# WORK TASK
Your answer must be every line below, repeated exactly.

# DATASET CONTENT
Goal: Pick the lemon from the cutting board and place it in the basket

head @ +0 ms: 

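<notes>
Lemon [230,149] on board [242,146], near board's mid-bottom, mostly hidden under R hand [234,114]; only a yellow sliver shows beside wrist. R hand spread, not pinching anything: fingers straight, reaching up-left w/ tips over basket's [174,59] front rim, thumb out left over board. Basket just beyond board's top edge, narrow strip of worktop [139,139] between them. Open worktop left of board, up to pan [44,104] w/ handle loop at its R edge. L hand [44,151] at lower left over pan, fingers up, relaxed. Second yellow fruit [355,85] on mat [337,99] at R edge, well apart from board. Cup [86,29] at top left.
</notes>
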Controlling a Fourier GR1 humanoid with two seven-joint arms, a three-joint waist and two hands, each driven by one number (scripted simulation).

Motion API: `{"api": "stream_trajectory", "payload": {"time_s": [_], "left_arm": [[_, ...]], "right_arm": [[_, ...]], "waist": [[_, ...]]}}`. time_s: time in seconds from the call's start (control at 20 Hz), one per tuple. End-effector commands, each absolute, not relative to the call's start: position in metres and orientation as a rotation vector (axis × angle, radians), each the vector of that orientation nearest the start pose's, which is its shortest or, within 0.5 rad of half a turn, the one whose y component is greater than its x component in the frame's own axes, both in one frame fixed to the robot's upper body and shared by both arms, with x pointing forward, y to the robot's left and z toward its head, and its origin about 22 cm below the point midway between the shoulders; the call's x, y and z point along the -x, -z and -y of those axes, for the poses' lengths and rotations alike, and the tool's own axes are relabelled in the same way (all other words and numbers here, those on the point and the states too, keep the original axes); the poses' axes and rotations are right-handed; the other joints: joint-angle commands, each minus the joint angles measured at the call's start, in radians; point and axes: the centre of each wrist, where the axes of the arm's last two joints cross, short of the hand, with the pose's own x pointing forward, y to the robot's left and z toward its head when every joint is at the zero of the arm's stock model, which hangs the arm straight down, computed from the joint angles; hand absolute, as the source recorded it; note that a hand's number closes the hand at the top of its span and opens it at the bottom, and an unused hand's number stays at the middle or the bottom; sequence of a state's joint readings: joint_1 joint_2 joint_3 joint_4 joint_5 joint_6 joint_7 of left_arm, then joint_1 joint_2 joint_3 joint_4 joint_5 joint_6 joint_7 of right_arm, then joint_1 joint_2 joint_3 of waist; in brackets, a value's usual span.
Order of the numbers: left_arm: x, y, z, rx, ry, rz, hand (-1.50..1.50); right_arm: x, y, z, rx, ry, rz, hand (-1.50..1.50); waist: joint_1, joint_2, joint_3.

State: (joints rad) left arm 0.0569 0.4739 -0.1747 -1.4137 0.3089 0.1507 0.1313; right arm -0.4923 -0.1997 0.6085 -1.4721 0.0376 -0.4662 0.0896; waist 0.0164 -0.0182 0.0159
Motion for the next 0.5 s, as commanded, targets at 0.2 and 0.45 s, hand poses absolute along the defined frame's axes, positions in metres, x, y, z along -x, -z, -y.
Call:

# ANSWER SECTION
Goal: Pick the lemon from the cutting board and place it in the basket

head @ +0 ms: 

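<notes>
Lemon [230,149] on board [242,146], near board's mid-bottom, mostly hidden under R hand [234,114]; only a yellow sliver shows beside wrist. R hand spread, not pinching anything: fingers straight, reaching up-left w/ tips over basket's [174,59] front rim, thumb out left over board. Basket just beyond board's top edge, narrow strip of worktop [139,139] between them. Open worktop left of board, up to pan [44,104] w/ handle loop at its R edge. L hand [44,151] at lower left over pan, fingers up, relaxed. Second yellow fruit [355,85] on mat [337,99] at R edge, well apart from board. Cup [86,29] at top left.
</notes>
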Controlling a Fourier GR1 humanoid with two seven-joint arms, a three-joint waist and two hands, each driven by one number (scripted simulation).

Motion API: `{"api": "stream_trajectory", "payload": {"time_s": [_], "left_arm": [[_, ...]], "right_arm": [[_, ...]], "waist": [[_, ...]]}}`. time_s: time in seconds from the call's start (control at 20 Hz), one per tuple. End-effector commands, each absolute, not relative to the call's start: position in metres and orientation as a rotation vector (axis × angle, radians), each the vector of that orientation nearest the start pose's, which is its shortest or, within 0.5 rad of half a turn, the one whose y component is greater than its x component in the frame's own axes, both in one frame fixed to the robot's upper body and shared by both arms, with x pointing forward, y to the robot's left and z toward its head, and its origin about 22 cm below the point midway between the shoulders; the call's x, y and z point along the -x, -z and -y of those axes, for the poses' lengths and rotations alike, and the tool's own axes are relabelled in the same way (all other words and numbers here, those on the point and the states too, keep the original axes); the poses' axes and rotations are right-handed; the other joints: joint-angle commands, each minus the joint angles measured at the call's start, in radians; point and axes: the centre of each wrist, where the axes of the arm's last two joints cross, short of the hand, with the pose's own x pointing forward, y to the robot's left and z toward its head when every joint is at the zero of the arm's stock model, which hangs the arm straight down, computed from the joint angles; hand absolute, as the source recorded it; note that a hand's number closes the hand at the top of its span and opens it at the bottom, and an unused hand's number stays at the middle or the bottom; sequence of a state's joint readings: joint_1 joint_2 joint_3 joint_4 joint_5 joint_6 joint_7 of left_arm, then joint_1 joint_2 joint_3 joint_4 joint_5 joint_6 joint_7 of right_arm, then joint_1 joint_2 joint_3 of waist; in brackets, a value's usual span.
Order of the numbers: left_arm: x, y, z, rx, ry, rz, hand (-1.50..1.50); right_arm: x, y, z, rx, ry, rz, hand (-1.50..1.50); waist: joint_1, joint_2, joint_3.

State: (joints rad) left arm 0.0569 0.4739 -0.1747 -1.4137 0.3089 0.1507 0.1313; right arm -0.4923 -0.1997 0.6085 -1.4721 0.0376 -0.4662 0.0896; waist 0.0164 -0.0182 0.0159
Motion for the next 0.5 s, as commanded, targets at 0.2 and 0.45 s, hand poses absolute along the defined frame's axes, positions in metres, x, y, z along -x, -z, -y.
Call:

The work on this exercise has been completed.